**Assignment**: Restate word for word the opening line of the data below and every line after it until the line with "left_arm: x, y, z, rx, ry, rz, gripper", that line too, but not the pictures.

**Recorded data**:
▽

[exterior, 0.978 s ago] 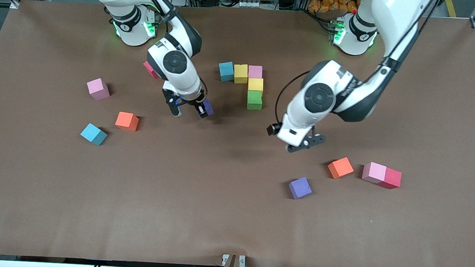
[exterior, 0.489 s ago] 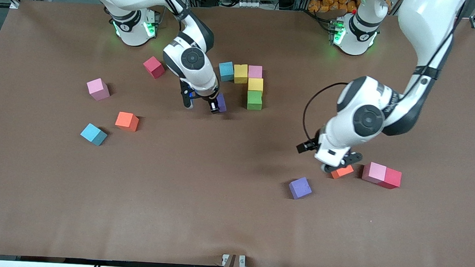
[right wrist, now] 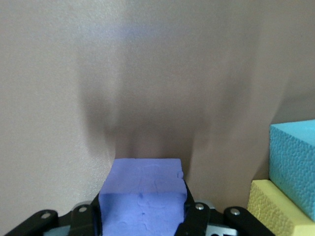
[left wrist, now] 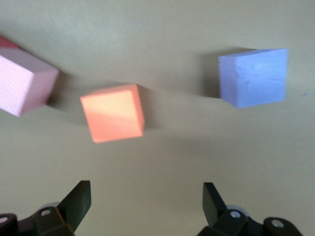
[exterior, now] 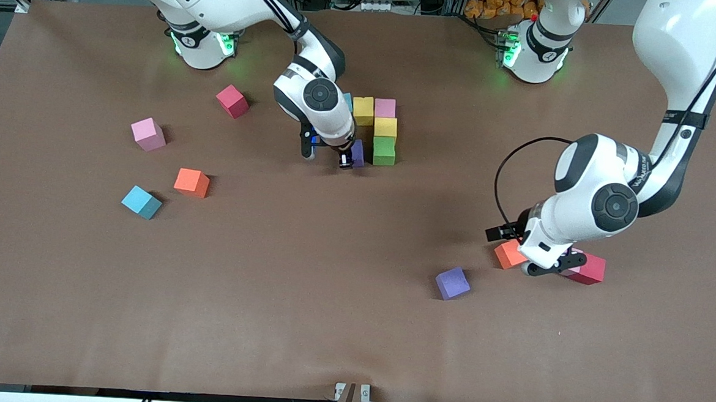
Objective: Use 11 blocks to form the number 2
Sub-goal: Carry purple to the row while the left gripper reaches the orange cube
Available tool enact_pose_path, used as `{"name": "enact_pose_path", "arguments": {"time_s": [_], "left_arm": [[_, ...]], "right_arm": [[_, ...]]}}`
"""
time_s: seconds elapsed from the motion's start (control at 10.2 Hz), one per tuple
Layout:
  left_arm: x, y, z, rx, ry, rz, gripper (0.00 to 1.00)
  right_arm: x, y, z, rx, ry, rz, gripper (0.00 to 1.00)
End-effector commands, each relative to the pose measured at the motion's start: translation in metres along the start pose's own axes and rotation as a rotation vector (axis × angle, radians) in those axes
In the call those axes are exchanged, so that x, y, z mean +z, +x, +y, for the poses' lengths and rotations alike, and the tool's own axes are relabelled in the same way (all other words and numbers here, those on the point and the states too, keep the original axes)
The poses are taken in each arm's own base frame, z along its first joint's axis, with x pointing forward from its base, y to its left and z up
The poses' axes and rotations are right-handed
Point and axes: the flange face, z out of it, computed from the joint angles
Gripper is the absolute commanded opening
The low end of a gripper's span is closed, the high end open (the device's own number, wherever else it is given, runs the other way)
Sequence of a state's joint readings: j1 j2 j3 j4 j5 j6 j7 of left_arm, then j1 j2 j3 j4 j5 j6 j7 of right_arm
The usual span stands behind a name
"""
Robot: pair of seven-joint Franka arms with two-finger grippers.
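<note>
A partial figure lies near the robots' bases: a cyan block (exterior: 347, 100) half hidden by the right arm, a yellow block (exterior: 363, 110), a pink block (exterior: 385, 108), then a yellow block (exterior: 385, 127) and a green block (exterior: 384, 151). My right gripper (exterior: 349, 157) is shut on a purple block (exterior: 357, 153) (right wrist: 142, 201), low over the table right beside the green block. My left gripper (exterior: 554, 265) (left wrist: 146, 201) is open over an orange block (exterior: 507, 254) (left wrist: 113, 119), with nothing between its fingers. Another purple block (exterior: 453, 283) (left wrist: 253, 77) lies nearer the front camera.
A red cube (exterior: 590, 269) sits beside the left gripper, against a pink block (left wrist: 22, 83) that the gripper hides in the front view. Toward the right arm's end lie a pink block (exterior: 148, 134), an orange block (exterior: 191, 182), a cyan block (exterior: 141, 202) and a red cube (exterior: 232, 101).
The right gripper carried the purple block toward the green block. The left arm swung toward its own end of the table and came down over the orange block.
</note>
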State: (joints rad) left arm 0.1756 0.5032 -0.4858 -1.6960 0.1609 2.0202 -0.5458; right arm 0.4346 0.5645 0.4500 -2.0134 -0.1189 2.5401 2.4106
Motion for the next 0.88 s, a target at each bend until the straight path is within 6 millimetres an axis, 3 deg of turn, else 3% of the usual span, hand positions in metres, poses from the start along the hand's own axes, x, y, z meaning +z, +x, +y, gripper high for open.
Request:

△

**Written reply**:
[exterior, 0.978 s ago] 
[exterior, 0.489 s ago] 
[right wrist, now] 
[left wrist, now] 
[exterior, now] 
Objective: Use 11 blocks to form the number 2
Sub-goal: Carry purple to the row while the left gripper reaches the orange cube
Available tool enact_pose_path, used as `{"name": "enact_pose_path", "arguments": {"time_s": [_], "left_arm": [[_, ...]], "right_arm": [[_, ...]]}}`
"""
time_s: seconds elapsed from the motion's start (control at 10.2 Hz), one per tuple
Layout:
  left_arm: x, y, z, rx, ry, rz, gripper (0.00 to 1.00)

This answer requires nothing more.